▶ [Given information]:
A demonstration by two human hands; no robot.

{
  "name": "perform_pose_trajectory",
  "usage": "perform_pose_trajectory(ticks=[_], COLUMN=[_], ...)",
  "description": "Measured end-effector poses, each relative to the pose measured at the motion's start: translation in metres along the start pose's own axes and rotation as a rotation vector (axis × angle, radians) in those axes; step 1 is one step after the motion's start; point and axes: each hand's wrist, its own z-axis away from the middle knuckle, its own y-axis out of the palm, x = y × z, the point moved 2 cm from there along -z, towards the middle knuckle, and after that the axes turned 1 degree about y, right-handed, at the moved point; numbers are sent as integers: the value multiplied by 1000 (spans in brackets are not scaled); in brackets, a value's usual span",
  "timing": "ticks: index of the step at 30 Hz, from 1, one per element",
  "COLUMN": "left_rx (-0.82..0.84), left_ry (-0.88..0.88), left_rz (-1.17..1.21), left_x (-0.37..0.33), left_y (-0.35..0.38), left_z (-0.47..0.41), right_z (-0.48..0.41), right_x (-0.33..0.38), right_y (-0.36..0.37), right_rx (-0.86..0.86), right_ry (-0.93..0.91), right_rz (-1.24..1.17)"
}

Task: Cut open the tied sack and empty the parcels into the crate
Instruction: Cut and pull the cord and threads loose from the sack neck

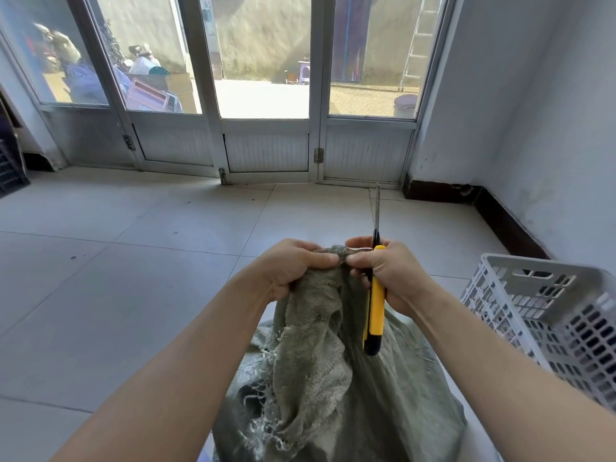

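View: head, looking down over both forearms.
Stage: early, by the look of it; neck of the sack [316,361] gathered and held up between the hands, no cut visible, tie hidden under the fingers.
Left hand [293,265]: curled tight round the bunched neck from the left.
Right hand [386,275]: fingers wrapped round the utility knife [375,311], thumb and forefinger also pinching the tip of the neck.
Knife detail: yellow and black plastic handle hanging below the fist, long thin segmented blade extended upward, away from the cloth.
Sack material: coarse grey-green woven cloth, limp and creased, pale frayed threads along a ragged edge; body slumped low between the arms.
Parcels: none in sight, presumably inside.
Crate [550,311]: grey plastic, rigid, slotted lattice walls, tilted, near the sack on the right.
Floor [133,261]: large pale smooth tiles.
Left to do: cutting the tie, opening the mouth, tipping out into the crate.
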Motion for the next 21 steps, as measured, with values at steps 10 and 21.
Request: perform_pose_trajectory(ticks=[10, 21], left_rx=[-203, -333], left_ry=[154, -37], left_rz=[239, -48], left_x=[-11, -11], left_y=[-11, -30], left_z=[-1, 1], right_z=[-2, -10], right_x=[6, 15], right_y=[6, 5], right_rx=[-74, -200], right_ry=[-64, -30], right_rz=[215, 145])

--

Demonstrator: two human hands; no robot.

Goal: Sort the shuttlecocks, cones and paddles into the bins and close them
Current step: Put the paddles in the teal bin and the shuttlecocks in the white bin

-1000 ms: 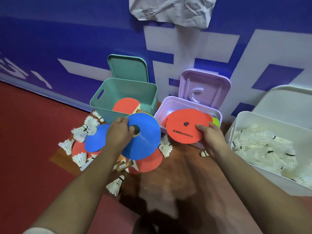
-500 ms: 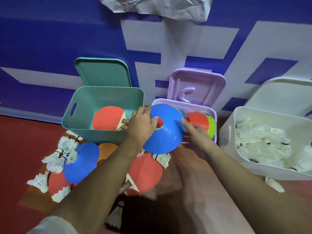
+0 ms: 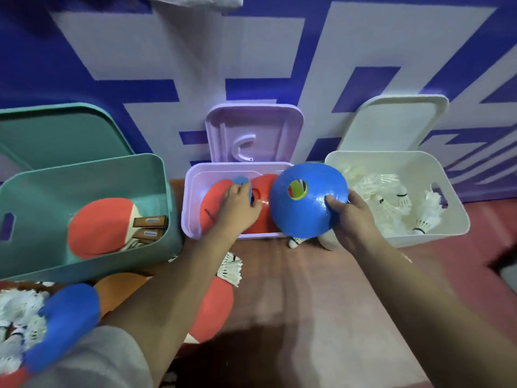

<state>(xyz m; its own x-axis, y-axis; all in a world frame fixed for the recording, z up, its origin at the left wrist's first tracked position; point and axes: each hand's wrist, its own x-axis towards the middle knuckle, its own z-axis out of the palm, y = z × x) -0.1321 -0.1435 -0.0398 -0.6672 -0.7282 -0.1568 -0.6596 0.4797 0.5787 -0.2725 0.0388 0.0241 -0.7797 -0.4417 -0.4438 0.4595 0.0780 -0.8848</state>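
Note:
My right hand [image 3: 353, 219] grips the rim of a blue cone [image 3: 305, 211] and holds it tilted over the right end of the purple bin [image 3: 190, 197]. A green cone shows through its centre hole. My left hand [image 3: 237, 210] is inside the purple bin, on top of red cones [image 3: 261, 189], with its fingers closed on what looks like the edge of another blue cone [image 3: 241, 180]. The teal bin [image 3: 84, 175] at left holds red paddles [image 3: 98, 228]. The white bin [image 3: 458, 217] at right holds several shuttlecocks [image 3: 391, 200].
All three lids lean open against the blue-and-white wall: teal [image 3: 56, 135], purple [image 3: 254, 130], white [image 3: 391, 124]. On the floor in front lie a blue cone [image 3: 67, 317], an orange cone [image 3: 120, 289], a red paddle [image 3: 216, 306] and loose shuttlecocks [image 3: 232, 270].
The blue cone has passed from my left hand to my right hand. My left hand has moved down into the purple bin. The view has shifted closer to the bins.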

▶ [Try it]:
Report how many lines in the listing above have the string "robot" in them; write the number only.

▶ [Solution]:
2